## Your goal
Pick each line that has "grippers" out of the records.

(Dataset records)
__________________________________________________

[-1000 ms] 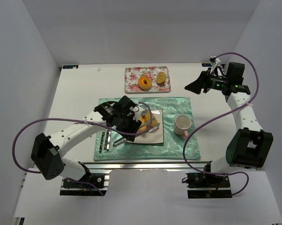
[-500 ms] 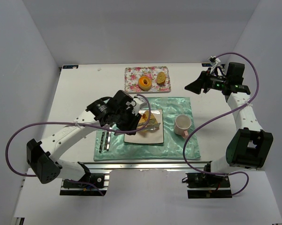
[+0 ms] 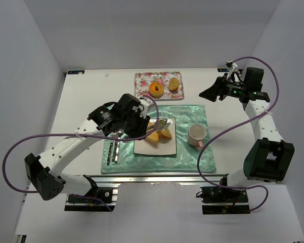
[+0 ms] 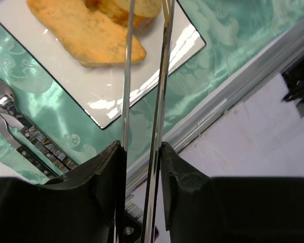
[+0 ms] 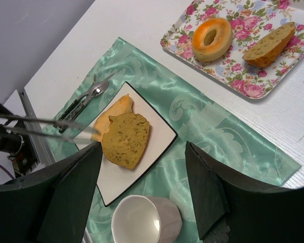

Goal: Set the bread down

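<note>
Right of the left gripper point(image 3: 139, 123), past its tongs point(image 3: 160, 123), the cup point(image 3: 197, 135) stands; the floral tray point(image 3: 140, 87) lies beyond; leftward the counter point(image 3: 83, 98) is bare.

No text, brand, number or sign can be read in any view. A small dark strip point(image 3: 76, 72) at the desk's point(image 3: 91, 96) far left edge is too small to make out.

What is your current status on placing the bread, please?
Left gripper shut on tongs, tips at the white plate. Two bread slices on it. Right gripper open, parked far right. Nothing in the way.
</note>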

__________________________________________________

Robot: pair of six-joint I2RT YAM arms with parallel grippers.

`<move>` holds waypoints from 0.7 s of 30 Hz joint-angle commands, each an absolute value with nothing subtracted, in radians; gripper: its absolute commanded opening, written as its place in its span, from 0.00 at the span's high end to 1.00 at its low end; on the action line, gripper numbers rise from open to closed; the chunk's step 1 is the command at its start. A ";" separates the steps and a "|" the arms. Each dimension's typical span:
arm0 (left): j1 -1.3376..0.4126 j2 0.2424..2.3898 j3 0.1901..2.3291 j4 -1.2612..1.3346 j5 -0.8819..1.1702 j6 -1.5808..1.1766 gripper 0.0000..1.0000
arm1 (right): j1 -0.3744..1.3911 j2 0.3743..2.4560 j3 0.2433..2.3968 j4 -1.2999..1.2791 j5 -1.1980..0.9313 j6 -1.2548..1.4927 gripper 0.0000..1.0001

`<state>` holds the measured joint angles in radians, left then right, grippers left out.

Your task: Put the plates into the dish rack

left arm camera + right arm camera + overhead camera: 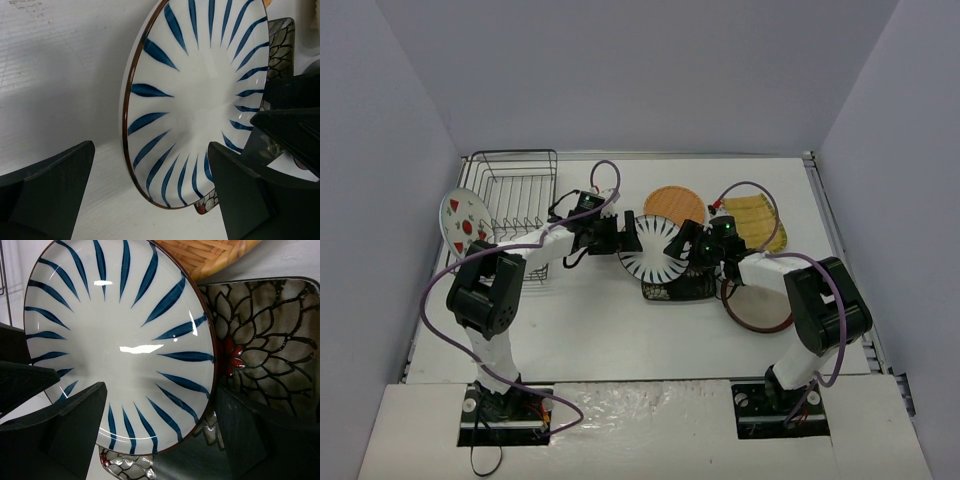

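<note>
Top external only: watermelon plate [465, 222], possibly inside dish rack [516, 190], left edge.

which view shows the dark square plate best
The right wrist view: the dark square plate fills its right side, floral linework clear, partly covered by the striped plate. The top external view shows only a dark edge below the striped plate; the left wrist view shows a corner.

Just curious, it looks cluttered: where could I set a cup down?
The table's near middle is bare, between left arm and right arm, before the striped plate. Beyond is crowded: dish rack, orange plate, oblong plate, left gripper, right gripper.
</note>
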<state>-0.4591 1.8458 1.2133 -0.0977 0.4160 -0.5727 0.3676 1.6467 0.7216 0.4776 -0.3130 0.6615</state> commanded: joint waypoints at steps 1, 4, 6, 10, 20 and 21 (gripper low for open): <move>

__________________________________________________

## Solution for this problem
Robot: pair of six-joint I2RT YAM arms with parallel grippers.
`<state>` holds the measured joint angles in radians, left then right, grippers left out.

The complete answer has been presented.